By Anton Chuvakin | March 06, 2018 | 2 Comments

securitymonitoringincident response

We talked about starter detection and response processes, now what about the tools? Namely, tools that help you start your detection and response capability. Here, some “experts” will shout ‘screw the tools! “security is a process, not a product”’

Sadly, among the least mature organizations [at which this research is aimed!], the opposite perception is firmly in place: “security is a box, what do you mean by ‘process’… huh?” [BTW, I am not joking here – some of you reacted to my utterly depressing post with “WTF, the reality is much worse and Anton is an optimist” :-)]

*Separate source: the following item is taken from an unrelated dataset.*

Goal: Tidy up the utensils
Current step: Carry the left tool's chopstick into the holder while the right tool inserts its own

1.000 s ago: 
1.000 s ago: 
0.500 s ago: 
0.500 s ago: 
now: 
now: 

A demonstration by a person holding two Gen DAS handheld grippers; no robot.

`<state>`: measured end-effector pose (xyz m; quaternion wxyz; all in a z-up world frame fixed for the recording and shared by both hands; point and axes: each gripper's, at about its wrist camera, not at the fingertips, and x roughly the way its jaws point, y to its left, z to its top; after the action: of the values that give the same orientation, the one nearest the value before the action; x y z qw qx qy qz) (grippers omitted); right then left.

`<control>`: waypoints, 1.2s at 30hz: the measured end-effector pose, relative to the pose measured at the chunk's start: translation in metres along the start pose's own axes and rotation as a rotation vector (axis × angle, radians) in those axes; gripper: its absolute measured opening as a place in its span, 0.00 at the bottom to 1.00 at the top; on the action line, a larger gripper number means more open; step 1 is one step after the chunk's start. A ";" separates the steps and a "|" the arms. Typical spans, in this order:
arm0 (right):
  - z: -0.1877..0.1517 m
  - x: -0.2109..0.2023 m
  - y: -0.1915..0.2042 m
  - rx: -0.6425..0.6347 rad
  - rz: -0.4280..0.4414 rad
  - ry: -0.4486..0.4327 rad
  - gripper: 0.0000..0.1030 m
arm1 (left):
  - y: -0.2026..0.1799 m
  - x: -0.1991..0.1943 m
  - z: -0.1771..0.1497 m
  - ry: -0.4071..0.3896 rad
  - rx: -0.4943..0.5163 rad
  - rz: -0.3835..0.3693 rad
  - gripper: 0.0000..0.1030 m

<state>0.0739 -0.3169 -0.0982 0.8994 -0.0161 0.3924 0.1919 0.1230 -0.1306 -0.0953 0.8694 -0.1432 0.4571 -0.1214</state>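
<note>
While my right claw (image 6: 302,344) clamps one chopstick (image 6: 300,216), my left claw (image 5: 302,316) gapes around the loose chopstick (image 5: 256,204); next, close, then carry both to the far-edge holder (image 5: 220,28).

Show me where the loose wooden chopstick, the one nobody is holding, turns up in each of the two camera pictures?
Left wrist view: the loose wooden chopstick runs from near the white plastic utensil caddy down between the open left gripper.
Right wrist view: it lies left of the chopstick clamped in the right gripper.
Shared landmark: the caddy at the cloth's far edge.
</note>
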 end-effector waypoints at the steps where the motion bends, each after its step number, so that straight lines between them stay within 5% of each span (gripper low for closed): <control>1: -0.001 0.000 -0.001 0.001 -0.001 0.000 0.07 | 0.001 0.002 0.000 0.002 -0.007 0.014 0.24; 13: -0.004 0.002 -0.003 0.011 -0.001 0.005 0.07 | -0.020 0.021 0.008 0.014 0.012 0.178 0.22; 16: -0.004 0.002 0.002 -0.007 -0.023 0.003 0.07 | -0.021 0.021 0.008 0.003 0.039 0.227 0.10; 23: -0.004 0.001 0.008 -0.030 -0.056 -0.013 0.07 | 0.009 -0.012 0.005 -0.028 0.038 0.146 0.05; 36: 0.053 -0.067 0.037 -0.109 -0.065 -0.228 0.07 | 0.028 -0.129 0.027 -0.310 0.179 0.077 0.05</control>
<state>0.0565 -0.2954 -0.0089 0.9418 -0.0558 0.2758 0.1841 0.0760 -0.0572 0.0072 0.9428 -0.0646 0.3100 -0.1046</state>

In fact, I learned a fascinating concept last week: that of a “natural process.” In plain English, it is the shit you do when you have no set and/or documented process for accomplishing your goal. Example: a “natural process” for DFIR is panic, scream, turn off computers, polish your resume, then go on eBay to buy new mice because the old ones are “hacked”…

Now, a warning, before you read the below, think “STARTING”, “BEGINNER”, “LOW MATURITY” and often also “SEVERELY BUDGET CONSTRAINED.” Note this does not mean SMB, necessarily, but often does.

OK, so what are the choices?

  • LOGS: A SIEM of some sort, perhaps a log management tool with decent alerting (as Gartner says here). Notably, SIEM is ***NOT*** at all an obvious choice here, but log analysis of some sort probably is (also see debate below that post), due to its breadth and flexibility of covered use cases.
  • TRAFFIC: A network detection tool of some sort (we can debate NIDS vs NTA later); it may be something that is a module in your UTM or a firewall, or a good old IDS. Note that perhaps it is useful to differentiate between detection on the perimeter vs inside the perimeter.
  • ENDPOINT: not a common starter tech choice for detection (but very much so for incident response). Still, we expect that as EPP and EDR merge together, it will be more popular. Or, perhaps, OSSEC HIDS suffices for some? [here is a fun debate on this topic, but admittedly NOT between or for the beginners, because APT :-)]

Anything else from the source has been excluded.